Lo primero que hicimos fue ir a la alberca y sumergirnos debajo de la cascada falsa, jugar a las olimpiadas, hacer de bailarina acuática, nadar dos metros libres, hacerla de buzo y tiburón al mismo tiempo, reír mientras los adultos al fondo sentados en donde el agua era más caliente, platicaban con gran seriedad. Después nos cambiamos de alberca, una frente al mar. Comimos hamburguesas y papas y finalmente caímos rendidos en los camastros. Al parecer en ese lugar estaba todo, pero para nosotros no era suficiente, queríamos llegar a la quebrada y ver volar a los clavadistas, mientras sorbíamos una nieve de tamarindo o quizá jugar en caleta o caletilla, comer una mojarra con arroz en revolcadero y jugar a brincar las olas en lo que esperábamos la puesta de sol. Queríamos vivir la ciudad, como lo habíamos hecho antes, pero esta vez desde lejos vimos como el barco fiesta se alejaba y nosotros volvíamos al palacio, donde todo era, tranquilidad, flores y detergente.
El último día mi papá preparó un desayuno sustancioso de carne y cebollas que a los tíos pareció caerles mal, por lo que se retiraron enseguida, nos quedamos los cuatro y entonces salimos otra vez a la ciudad, la disfrutamos toda, con su desorden, sus olores y su alegría, no compramos nada de recuerdos, porque no había más dinero que para el regreso, pero nos llenamos los ojos y con eso fue suficiente. De regreso al hotel, nos esperaban en la alberca para la despedida y mi papá insistía en ir a la playa desolada, al principio no queríamos ir, pero cuando estuvimos ahí, entendimos por qué.
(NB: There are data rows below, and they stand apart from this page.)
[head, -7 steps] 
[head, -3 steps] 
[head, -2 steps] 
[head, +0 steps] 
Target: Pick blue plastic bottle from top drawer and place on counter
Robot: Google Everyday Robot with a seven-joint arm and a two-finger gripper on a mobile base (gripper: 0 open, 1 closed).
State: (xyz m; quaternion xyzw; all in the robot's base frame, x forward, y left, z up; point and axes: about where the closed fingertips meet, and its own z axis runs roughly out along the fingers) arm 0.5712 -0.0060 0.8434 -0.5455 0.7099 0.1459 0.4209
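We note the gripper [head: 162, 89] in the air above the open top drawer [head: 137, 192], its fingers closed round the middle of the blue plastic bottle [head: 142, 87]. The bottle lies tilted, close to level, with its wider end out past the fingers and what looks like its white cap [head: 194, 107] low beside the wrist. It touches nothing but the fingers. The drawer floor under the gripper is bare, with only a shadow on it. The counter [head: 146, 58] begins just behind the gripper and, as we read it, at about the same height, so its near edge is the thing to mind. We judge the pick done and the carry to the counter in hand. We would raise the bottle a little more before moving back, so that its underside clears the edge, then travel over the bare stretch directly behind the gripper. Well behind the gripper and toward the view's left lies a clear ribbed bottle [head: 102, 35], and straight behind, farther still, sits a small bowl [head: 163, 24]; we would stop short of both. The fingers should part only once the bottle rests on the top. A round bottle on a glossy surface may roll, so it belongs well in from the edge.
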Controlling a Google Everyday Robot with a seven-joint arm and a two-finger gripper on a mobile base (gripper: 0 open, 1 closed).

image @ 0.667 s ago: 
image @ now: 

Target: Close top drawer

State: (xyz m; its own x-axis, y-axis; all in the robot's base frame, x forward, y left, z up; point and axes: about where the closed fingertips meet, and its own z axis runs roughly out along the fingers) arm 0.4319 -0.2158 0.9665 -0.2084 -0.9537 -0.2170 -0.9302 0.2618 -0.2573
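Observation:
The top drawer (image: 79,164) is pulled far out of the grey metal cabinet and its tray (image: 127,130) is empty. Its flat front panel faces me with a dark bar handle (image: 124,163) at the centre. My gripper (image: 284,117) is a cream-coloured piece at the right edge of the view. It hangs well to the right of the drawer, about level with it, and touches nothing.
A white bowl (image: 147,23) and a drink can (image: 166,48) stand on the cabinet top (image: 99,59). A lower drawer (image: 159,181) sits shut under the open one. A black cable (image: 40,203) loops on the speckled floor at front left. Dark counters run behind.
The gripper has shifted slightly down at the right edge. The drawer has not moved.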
Pudimos correr y tirarnos en la playa, dar tumbos y giros; el sol fue cayendo poco a poco sobre el mar y se sumergió lentamente en el horizonte, el cielo se tiñó de morados, y en el instante sacamos la cámara de fotos a la que le restaban solo tres del rollo de treinta seis, una y de regañadientes fue para mi papa que sostenía todas las cosas en sus brazos, y quien con el reflejo del sol parecía brillar más, una para nosotros con la puesta al fondo y de la cual sólo salieron siluetas y una última para el mar.
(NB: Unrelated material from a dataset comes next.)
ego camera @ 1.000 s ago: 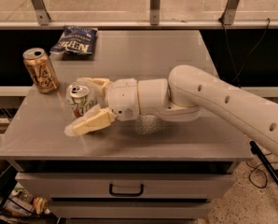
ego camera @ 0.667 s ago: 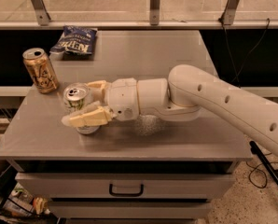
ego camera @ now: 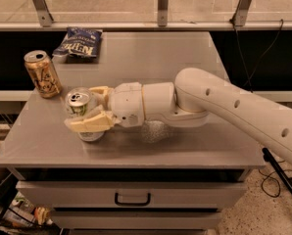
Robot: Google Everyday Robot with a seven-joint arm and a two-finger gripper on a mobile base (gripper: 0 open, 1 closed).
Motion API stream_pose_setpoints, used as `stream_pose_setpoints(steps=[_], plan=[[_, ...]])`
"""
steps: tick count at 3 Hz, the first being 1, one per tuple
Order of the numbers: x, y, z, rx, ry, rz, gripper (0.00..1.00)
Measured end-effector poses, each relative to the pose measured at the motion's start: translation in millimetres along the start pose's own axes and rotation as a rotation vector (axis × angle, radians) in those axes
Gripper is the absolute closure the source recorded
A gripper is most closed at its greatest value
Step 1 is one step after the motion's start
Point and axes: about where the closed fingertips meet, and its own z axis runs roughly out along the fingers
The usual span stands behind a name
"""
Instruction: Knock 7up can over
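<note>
Cream-coloured claw (ego camera: 83,109) clamped on the 7up can (ego camera: 80,106) near the front left of the grey surface (ego camera: 185,151), near finger swung in from its spread pose a second ago to lie across the can's lower front, far finger behind. White-silver body, green and red logo, silver top, leaning slightly left; gold-tan can (ego camera: 42,75) well apart behind.
</note>
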Motion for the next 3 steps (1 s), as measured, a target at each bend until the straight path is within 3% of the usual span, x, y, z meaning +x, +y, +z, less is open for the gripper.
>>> stream_pose_setpoints(steps=[1, 2, 3], plan=[[-0.8, 1.0, 1.6, -0.003, 0.0, -0.001, 1.0], [-0.9, 1.0, 1.7, -0.004, 0.0, -0.001, 1.0], [-12.0, -18.5, -3.5, 0.007, 0.001, -0.002, 1.0]])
Nos despedimos agradecidos, quizá era el cansancio o la tiricia, quizá era algo más. Sin saberlo, estas serían nuestras últimas vacaciones de familia porque ya no se podía decir que juntos. Ahora se que el día en que corrí detrás de las olas fosforescentes, crecí. Era de noche para nuestros ojos pero se levantaba la mañana con todos sus aromas en nuestra casa, donde volví siempre de viaje a contar historias al sol, con una mochilita, así como nos enseñó a viajar.
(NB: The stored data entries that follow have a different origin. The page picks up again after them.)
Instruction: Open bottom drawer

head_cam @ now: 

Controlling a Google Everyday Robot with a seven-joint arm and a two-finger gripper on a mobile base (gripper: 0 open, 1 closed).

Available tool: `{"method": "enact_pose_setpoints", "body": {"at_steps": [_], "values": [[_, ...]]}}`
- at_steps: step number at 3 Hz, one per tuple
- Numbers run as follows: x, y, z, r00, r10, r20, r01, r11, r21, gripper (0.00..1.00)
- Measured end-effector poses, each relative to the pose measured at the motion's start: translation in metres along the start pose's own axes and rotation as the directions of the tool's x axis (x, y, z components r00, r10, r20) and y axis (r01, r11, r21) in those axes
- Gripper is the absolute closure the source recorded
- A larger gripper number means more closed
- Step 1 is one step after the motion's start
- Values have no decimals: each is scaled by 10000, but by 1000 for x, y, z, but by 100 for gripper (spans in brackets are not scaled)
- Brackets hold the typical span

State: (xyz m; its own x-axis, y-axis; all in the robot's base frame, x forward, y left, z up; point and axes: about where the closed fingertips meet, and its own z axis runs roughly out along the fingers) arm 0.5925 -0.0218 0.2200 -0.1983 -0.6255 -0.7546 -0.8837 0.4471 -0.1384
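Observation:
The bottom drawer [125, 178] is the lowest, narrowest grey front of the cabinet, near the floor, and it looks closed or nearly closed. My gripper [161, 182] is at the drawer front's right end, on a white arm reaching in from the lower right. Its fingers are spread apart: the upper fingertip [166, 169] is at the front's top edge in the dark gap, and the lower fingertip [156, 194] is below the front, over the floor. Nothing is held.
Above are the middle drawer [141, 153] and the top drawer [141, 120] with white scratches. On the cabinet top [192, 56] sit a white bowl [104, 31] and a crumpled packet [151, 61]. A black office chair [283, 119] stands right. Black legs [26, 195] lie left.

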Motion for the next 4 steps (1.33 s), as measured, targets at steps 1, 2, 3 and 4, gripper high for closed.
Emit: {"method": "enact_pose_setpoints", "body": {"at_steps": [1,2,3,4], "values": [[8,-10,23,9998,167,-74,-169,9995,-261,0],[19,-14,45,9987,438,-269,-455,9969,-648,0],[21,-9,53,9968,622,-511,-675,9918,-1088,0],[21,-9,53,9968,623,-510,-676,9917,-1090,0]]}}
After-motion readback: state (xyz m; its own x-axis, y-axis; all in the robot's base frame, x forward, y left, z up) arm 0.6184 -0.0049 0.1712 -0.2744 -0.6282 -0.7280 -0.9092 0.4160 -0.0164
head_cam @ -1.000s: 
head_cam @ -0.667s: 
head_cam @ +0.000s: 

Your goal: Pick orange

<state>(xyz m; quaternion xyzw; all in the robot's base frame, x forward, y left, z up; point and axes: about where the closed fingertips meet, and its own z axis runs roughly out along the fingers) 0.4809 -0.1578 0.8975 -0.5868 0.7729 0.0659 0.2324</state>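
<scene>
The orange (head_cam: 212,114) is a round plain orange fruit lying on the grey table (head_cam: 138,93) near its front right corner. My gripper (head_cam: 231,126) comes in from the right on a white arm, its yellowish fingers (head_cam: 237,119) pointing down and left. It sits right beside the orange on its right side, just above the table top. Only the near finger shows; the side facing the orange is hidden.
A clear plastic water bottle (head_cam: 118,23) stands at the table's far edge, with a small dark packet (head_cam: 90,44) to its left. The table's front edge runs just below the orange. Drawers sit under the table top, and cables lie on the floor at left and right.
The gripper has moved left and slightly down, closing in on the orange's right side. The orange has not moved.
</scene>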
Llego al final del final, se terminó el sucede que, porque ya no sucede más, y me empiezo a desprender con un dejo de nostalgia de la misma nostalgia que produce olvidar. Confesé ayer en la cama con luz a medias, la que se fuga entre persianas y se entromete en la plática. 4:41, y escucho la música que había elegido para llorar siempre que la rabia se transformaba en inexplicable sabor de soledad. ¿Te vas? ¿Te difuminas? Te vas y te difuminas, con tus promesas de siempre, con el agua breve y lenta de tus días, con tu estampa duplicada, con tu nueva marca de la espalda. Y entonces con esa imagen de partida elaborada, de despedida acabada, se asoma la tarde que ha dejado de estar húmeda, viene una calavera bailando el olvido que es la mejor forma de curar.